Sowjetischer Dolchstoß

Erstes Opfer des Hitler-Stalin-Paktes

Am 17. September 1939 wurde Polen von der Sowjetunion angegriffen – der Überfall beeinflusste auch das Schicksal von Tausenden Oberschlesiern aus dem Osten der Region.

Um drei Uhr morgens des 17. Kriegstages überschritten die Verbände der Roten Armee die Grenze zu Polen. Damit erfüllte die Sowjetunion ihre Verpflichtungen aus dem Hitler-Stalin-Pakt und schloss sich dem Krieg auf deutscher Seite an. Die sowjetischen Truppen stießen in den östlichen Wojewodschaften Polens meistens nur auf einen schwachen Widerstand des überraschten polnischen Grenzschutzes und der wenigen regulären Armeeeinheiten. Der Großteil der polnischen Kräfte kämpfte zum damaligen Zeitpunkt in den zentralen Regionen des Landes gegen die deutsche Wehrmacht. Zu schwereren polnisch-sowjetischen Kämpfen kam es in Grodno (heute Hrodna, Weißrussland), Wilna/Vilnius, bei Szack in Wolhynien sowie bei Lemberg/Lwiw und im Lubliner Land. Angesichts der sowjetischen Aggression flohen die polnische Regierung, der Staatspräsident, der Oberbefehlshaber, der Primas und Teile der Verwaltung ins benachbarte Rumänien, wo sie interniert wurden.

Sowjetische Soldaten in Ostpolen. Quelle: http://karski.muzhp.pl/wojna_17_wrzesnia.html, Wikimedia Commons.

In den Ostgebieten Polens löste der Angriff der Roten Armee teils spontane, teil von Moskaus Agenten inspirierte lokale Rebellionen aus, an denen vor allem Angehörige nationaler Minderheiten beteiligt waren: Juden, Weißrussen und Ukrainer. Zudem griffen kommunistische Milizen kleinere Truppen der polnischen Armee an, um die häufig ohnehin schwache Verteidigung zu desorganisieren. Nach der Besetzung Ostpolens unterstützten ferner die ortskundigen kommunistischen Kollaborateure den sowjetischen Geheimdienst bei der Identifizierung polnischer Beamten-, Lehrer- und Offiziersfamilien, die dann in mehreren Transporten nach Sibirien und Kasachstan deportiert wurden.

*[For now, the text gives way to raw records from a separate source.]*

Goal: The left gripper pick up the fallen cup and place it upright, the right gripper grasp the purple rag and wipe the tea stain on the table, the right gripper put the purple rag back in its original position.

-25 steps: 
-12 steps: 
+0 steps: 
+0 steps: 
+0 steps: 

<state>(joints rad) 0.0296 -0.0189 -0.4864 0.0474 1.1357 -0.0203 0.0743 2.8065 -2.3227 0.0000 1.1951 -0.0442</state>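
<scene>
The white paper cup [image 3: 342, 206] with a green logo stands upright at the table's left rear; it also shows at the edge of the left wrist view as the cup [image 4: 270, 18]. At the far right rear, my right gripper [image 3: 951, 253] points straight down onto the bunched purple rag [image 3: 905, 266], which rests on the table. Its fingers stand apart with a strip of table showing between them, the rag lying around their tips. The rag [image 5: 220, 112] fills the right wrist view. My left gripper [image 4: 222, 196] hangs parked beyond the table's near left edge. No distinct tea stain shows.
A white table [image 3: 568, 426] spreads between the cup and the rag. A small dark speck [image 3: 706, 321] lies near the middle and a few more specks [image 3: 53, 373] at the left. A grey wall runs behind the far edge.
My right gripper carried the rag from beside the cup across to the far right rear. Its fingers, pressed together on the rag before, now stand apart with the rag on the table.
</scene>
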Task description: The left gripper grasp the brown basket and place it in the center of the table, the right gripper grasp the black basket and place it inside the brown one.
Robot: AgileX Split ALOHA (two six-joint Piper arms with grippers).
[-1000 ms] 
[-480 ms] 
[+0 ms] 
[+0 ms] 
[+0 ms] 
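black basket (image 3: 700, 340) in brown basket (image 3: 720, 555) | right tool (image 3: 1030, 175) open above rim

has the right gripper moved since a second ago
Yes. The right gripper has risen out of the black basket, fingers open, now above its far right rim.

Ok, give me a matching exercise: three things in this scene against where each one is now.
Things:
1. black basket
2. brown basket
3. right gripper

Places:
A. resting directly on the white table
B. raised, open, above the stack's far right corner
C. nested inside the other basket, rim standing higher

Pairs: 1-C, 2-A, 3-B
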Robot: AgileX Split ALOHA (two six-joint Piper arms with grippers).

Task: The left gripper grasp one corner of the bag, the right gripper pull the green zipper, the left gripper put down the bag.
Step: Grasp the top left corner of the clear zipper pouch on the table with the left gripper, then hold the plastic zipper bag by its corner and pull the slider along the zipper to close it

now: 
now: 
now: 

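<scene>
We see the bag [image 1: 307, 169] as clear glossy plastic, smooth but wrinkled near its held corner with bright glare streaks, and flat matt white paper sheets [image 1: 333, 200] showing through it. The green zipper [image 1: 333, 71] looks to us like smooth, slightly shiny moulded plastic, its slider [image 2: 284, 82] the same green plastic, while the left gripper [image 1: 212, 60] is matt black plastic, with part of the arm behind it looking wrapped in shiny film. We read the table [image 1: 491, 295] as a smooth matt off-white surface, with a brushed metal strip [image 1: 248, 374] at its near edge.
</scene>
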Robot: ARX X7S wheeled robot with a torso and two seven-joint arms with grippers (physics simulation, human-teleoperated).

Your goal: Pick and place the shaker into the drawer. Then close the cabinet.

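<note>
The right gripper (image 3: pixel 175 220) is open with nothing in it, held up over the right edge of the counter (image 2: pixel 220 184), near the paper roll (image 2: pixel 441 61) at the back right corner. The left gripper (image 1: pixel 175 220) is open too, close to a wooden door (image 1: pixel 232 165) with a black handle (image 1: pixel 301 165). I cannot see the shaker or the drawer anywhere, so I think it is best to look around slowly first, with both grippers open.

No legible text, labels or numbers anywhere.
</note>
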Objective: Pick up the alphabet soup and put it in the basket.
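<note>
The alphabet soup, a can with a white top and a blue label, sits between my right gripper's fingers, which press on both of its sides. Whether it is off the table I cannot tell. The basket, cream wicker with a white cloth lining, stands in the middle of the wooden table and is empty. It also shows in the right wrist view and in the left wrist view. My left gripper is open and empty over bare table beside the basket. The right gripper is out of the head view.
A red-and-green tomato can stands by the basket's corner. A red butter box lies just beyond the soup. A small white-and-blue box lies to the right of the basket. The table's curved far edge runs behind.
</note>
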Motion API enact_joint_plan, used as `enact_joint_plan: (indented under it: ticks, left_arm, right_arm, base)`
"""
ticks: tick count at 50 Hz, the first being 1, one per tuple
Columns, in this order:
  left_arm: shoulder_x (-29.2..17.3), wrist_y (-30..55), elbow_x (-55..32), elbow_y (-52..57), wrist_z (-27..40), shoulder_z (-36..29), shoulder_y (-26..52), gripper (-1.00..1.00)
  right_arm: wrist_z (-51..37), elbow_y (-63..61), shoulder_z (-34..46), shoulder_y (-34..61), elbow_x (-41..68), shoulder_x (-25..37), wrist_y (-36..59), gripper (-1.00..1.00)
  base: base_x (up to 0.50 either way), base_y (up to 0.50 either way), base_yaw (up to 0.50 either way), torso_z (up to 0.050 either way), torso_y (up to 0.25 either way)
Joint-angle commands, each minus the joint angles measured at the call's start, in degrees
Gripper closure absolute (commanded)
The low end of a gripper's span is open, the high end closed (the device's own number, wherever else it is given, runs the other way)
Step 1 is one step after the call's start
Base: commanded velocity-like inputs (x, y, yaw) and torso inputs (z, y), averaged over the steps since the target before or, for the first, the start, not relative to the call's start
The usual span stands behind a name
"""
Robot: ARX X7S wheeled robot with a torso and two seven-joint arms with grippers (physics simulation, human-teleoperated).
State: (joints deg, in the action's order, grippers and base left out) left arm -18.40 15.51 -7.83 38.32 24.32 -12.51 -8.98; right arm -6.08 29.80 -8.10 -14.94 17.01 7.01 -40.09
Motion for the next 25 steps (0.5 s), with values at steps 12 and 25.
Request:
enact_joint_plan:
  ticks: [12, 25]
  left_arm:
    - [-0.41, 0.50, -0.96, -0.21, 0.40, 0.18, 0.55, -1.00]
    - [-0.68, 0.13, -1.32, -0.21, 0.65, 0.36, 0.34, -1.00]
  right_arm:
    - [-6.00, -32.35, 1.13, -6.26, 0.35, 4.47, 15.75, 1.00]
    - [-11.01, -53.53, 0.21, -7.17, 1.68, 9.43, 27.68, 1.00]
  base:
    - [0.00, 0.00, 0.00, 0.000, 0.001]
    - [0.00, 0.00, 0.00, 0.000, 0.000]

Als der Widerstand der Polen größtenteils gebrochen worden war, fanden in dem von zwei Feinden besetzten Polen mehrere deutsch-sowjetische Siegesparaden statt, die größte von ihnen am 22. September in Brest-Litowsk/Brest. Die neue deutsch-sowjetische Interessengrenze teilte den polnischen Staat entlang der Flüsse San, Bug, Pisa und Narew. Bis zum Ausbruch des deutsch-sowjetischen Krieges am 22. Juni 1941 arbeiteten das „Dritte Reich“ und die Sowjetunion in vielen Bereichen eng zusammen, unter anderem bei der Bekämpfung der polnischen Untergrundbewegung.

Den Einmarsch der Roten Armee erlebten in den östlichen Wojewodschaften auch Tausende Einwohner Polnisch-Oberschlesiens. Unter ihnen waren vor allem vor Kriegshandlungen geflüchtete Zivilisten, Soldaten und Offiziere der polnischen Armee, evakuierte Beamte und Polizisten. Während die meisten Soldaten und Zivile aus unteren Bevölkerungsschichten spätestens Mitte 1940 im Rahmen der deutsch-sowjetischen Flüchtlingsaustausches nach Hause zurückkommen durften, wurden die Vertreter der Eliten und ihre Familien – hierzu zählten nach sowjetischer Auffassung höhere Beamte, Lehrer Offiziere und Polizisten – als „umerziehungsunfähig“ eingestuft und ermordet. Im NKWD-Sitz in Twer wurden 1.231 Polizisten der autonomen Wojewodschaft Schlesien erschossen (mehr dazu: https://www.silesia-news.de/2020/10/30/oberschlesier-als-opfer-stalins/). Auch auf den Listen der Opfer der Massenerschießungen in Katyn und anderen Orten fehlt es nicht an oberschlesischen Familiennamen.

Begegnung deutscher und sowjetischer Offiziere in der Endphase des Polenfeldzugs. Quelle: Agentur TASS, Wikimedia Commons.

Ihren Überfall auf Polen stellte die Sowjetunion als „Schutz der Brudervölker der westlichen Ukraine und westlichen Weißrusslands“ dar. So rechtfertige man bis 1989 auch in Polen offiziell die deutsch-sowjetische Allianz, die die sogenannte vierte Teilung des Landes zu Folge hatte.